Prompt — Copy nothing from the entries below except the lines from the one containing "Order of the" through the one containing "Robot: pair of", and copy those exactly.

▼

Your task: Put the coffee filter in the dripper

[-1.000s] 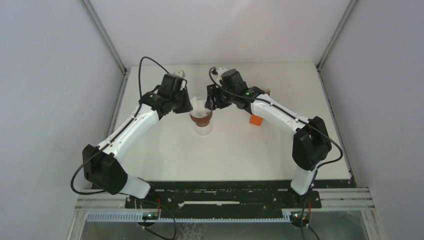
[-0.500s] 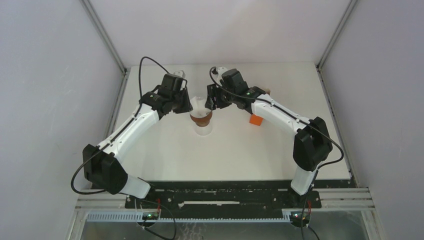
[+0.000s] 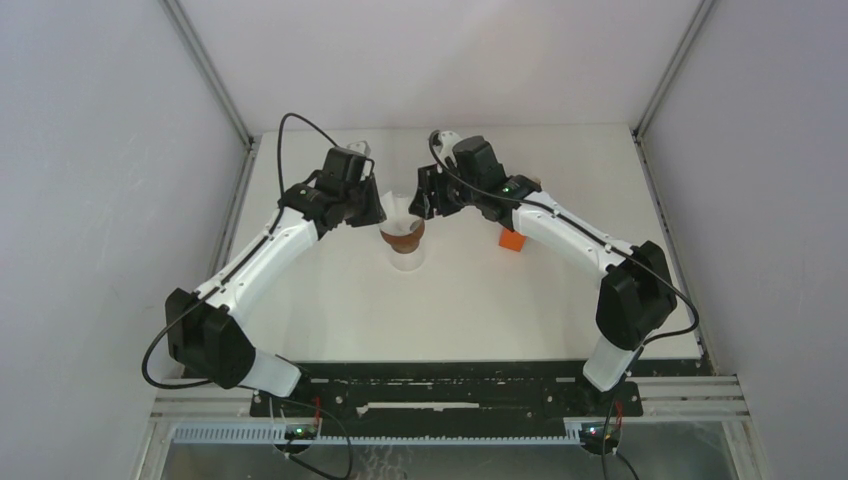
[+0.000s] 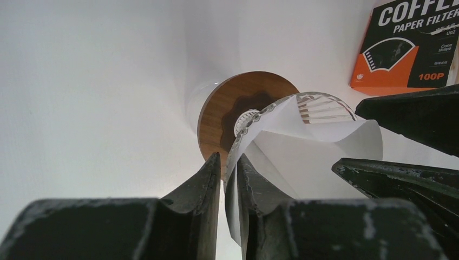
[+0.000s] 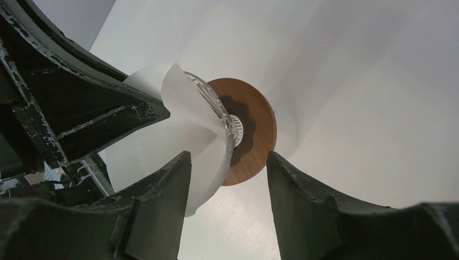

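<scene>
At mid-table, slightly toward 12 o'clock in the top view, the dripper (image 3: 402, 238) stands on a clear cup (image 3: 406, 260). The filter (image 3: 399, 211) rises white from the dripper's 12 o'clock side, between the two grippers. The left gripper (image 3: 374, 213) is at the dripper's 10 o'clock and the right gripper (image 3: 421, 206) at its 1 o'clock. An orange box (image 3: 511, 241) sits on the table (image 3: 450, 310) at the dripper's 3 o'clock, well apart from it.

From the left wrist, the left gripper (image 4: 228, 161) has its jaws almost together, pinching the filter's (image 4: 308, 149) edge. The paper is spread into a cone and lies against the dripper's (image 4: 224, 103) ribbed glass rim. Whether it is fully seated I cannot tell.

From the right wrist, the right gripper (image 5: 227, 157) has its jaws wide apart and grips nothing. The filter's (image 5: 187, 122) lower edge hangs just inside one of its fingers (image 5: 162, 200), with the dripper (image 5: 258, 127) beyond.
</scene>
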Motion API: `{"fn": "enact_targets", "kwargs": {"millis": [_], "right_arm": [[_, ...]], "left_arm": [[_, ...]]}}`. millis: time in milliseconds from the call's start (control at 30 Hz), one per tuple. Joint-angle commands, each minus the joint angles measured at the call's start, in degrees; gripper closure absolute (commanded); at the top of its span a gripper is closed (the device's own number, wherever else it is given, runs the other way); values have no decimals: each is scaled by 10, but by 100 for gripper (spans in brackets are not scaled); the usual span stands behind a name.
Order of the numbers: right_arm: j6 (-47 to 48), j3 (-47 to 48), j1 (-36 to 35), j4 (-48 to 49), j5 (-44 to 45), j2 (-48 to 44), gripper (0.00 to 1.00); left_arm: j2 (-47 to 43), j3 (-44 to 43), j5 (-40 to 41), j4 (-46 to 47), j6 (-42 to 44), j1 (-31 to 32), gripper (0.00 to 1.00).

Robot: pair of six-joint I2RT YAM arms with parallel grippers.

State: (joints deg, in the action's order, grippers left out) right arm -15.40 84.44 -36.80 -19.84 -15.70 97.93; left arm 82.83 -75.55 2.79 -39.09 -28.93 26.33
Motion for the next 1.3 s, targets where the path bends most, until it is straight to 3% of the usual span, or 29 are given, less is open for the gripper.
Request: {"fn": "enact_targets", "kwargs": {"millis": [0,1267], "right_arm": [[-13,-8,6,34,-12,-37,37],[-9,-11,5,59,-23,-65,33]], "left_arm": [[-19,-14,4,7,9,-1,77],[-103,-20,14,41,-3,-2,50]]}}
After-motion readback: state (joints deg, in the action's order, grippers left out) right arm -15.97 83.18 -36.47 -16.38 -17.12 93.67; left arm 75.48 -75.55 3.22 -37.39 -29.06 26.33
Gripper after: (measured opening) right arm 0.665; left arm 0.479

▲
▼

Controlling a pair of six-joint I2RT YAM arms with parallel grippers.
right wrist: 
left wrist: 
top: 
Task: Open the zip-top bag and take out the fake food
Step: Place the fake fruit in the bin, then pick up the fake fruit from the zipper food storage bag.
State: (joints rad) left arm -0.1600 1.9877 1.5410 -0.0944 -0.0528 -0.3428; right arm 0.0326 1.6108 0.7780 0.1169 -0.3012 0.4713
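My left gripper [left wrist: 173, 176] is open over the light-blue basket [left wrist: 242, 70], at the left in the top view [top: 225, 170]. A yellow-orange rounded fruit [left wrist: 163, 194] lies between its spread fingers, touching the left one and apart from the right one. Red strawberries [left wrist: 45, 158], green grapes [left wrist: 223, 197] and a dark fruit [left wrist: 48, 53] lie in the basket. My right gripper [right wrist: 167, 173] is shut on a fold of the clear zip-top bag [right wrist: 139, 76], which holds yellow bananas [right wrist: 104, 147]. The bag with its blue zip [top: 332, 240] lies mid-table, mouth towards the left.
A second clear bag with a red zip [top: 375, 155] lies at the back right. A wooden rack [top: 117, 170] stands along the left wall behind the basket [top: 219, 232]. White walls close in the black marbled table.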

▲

Solution to this exercise —
Order of the numbers: right_arm: j6 (-47 to 48), j3 (-47 to 48), j1 (-36 to 35), j4 (-48 to 49), j5 (-44 to 45), j2 (-48 to 44), gripper (0.00 to 1.00); left_arm: j2 (-47 to 43), j3 (-44 to 43), j5 (-40 to 41), j4 (-46 to 47), j6 (-42 to 44), j1 (-31 to 32), gripper (0.00 to 1.00).

Robot: pair of six-joint I2RT YAM arms with parallel grippers.

No more output is needed here.